Archive for November, 2015

Page and colour charges: they’re still a thing

Tuesday, November 24th, 2015

So, I have a paper out! Very exciting – this is my first ‘proper’ academic publication (and it came out the day after my birthday, so there’s that, too.)

Gray, Andrew (2015). Considering Non-Open Access Publication Charges in the “Total Cost of Publication”. Publications 2015, 3(4), 248-262; doi:10.3390/publications3040248

Recent research has tried to calculate the “total cost of publication” in the British academic sector, bringing together the costs of journal subscriptions, the article processing charges (APCs) paid to publish open-access content, and the indirect costs of handling open-access mandates. This study adds an estimate for the other publication charges (predominantly page and colour charges) currently paid by research institutions, a significant element which has been neglected by recent studies. When these charges are included in the calculation, the total cost to institutions as of 2013/14 is around 18.5% over and above the cost of journal subscriptions—11% from APCs, 5.5% from indirect costs, and 2% from other publication charges. For the British academic sector as a whole, this represents a total cost of publication around £213 million against a conservatively estimated journal spend of £180 million, with non-APC publication charges representing around £3.6 million. A case study is presented to show that these costs may be unexpectedly high for individual institutions, depending on disciplinary focus. The feasibility of collecting this data on a widespread basis is discussed, along with the possibility of using it to inform future subscription negotiations with publishers.

The problem

So what’s this all about, then?

We (in the UK particularly) have spent a lot of effort trying to reduce the cost of the scholarly publishing system, which is remarkably high; British university libraries collectively spend £180,000,000 per year on subscriptions, comparable to the entire budget of one of the smaller research councils. The major driver here is open access – trying to make research available to read without charges – and so there has been a lot of interest in trying to arrange matters so that the costs of publishing open access don’t rise faster than the corresponding reduction in subscriptions. The general term for this is the “total cost of publication” (TCP) – ie, the costs of all the parts of the system, including both direct spending and indirect management costs (it’s surprising how much it costs to shuffle paperwork).

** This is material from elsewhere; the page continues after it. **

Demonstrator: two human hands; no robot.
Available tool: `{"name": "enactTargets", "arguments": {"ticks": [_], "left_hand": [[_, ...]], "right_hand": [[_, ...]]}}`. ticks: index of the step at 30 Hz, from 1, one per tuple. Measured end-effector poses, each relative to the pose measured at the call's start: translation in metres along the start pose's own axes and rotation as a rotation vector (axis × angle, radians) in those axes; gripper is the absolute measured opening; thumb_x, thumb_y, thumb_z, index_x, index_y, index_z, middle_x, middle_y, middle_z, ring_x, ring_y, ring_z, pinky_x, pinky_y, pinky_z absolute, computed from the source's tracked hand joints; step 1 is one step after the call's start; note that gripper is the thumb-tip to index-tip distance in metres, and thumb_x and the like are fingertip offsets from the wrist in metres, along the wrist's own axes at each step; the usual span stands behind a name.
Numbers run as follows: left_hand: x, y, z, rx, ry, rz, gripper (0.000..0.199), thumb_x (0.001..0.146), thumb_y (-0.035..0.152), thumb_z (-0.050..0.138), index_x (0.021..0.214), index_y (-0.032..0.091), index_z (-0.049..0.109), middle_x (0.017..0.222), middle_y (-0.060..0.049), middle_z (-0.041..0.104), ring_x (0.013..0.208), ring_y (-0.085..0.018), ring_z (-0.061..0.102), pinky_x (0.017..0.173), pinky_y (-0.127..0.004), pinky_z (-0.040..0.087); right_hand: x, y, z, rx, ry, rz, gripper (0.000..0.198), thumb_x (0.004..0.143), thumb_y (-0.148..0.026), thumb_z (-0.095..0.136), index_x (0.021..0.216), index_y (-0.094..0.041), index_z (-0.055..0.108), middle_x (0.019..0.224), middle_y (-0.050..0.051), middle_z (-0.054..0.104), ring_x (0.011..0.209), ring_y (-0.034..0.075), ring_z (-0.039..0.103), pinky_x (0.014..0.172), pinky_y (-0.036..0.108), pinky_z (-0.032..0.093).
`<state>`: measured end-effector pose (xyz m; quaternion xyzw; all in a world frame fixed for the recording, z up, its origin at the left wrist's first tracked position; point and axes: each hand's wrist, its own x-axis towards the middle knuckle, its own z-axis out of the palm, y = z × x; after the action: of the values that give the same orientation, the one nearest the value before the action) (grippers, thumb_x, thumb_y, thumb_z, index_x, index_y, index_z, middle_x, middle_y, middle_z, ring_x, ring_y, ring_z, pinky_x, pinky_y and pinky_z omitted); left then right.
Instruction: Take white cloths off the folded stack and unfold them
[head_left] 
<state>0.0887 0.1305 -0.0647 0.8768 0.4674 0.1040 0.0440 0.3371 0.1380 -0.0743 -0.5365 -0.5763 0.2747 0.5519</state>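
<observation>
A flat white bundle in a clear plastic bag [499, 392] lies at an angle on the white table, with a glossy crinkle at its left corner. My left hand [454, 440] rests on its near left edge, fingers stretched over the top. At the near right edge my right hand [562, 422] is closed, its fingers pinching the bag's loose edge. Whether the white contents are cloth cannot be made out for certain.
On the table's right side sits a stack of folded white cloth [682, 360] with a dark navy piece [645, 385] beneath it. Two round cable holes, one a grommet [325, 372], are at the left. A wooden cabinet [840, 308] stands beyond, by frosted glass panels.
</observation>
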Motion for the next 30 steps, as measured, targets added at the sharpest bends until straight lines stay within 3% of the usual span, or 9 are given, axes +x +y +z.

This is a sensible goal – it keeps the net cost under control – but the focus on OA costs and subscriptions misses out some other contributions to the balance sheet.

Historically, a lot of the cost of scholarly publishing was borne by authors or their institutions through publication charges – page charges, colour charges, submission charges, and a few other oddities. These became less common (for various reasons, and there’s an interesting history to be written) through the 1980s, and – outside of open-access article processing charges – compulsory publication charges are now rare for most journals in most fields. To many researchers (including a lot of those who’ve helped set OA policy), they simply don’t exist as a significant concern.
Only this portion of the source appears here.